Please give back the listing below word for word and drop any images.

Data under study:
★ ★ ★ ★

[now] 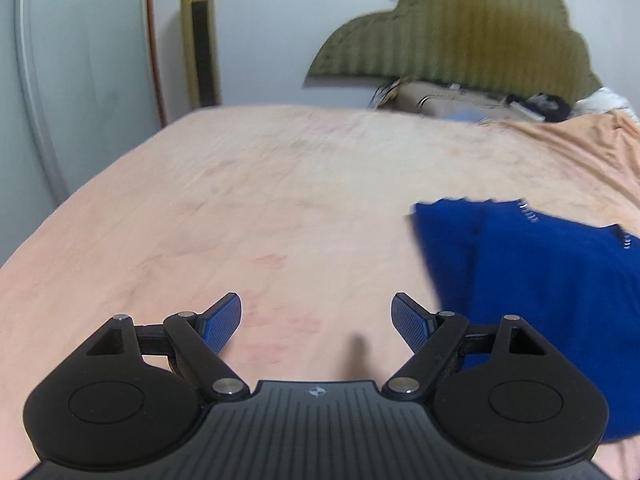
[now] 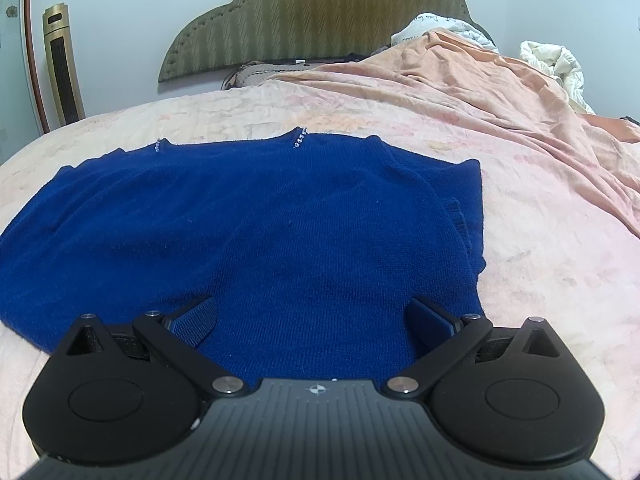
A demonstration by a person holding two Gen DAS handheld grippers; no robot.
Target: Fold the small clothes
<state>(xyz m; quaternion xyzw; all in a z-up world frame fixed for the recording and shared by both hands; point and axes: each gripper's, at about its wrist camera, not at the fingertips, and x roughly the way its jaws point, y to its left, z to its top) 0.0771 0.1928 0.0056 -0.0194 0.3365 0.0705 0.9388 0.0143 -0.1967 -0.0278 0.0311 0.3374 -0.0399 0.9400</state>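
Note:
A royal-blue knit sweater (image 2: 256, 224) with small rhinestone rows at the neckline lies flat on the pink bedspread (image 2: 540, 240), its right sleeve folded over the body. My right gripper (image 2: 312, 316) is open and empty, held just above the sweater's near hem. In the left wrist view the sweater (image 1: 540, 288) shows at the right, blurred. My left gripper (image 1: 316, 316) is open and empty over bare bedspread (image 1: 240, 200), to the left of the sweater.
An olive padded headboard (image 2: 320, 8) stands at the far end of the bed. A rumpled orange blanket (image 2: 460, 80) and white bedding (image 2: 556, 64) lie at the far right. A gold tower heater (image 2: 62, 64) stands by the wall on the left.

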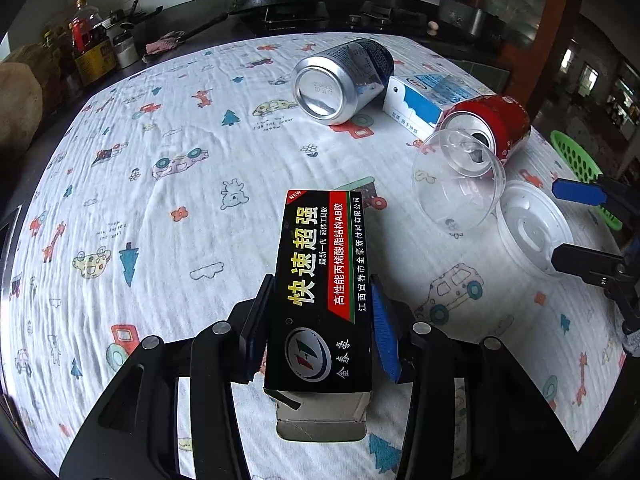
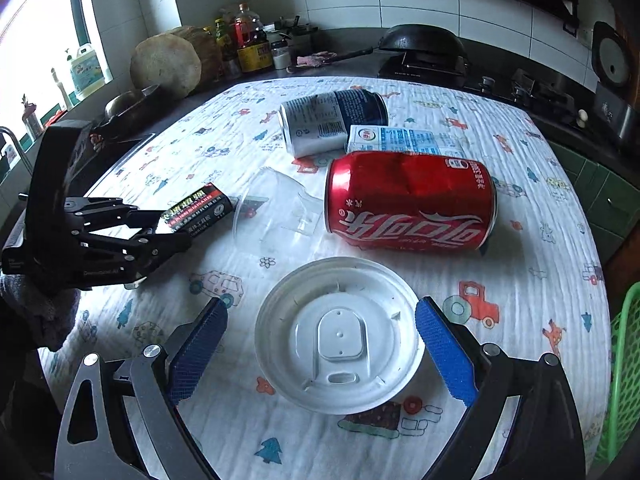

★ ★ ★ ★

Solution for this task:
[now] 
[now] 
A demonstration by a person holding two Gen DAS handheld grippers; no robot.
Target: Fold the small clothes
<state>(xyz m; quaternion xyzw; all in a z-up world frame fixed for the recording and shared by both hands; point and axes: each gripper's, at about its wrist camera, not at the fingertips, and x roughly the way its jaws point, y to its left, z to its top) 0.0771 0.1928 0.0056 -0.0194 0.3365 0.0705 0.9388 0.0143 -0.1967 -0.0278 0.0311 0.3374 -0.0399 0.9400</state>
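Note:
A royal-blue knit sweater (image 2: 256, 224) with small rhinestone rows at the neckline lies flat on the pink bedspread (image 2: 540, 240), its right sleeve folded over the body. My right gripper (image 2: 312, 316) is open and empty, held just above the sweater's near hem. In the left wrist view the sweater (image 1: 540, 288) shows at the right, blurred. My left gripper (image 1: 316, 316) is open and empty over bare bedspread (image 1: 240, 200), to the left of the sweater.
An olive padded headboard (image 2: 320, 8) stands at the far end of the bed. A rumpled orange blanket (image 2: 460, 80) and white bedding (image 2: 556, 64) lie at the far right. A gold tower heater (image 2: 62, 64) stands by the wall on the left.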

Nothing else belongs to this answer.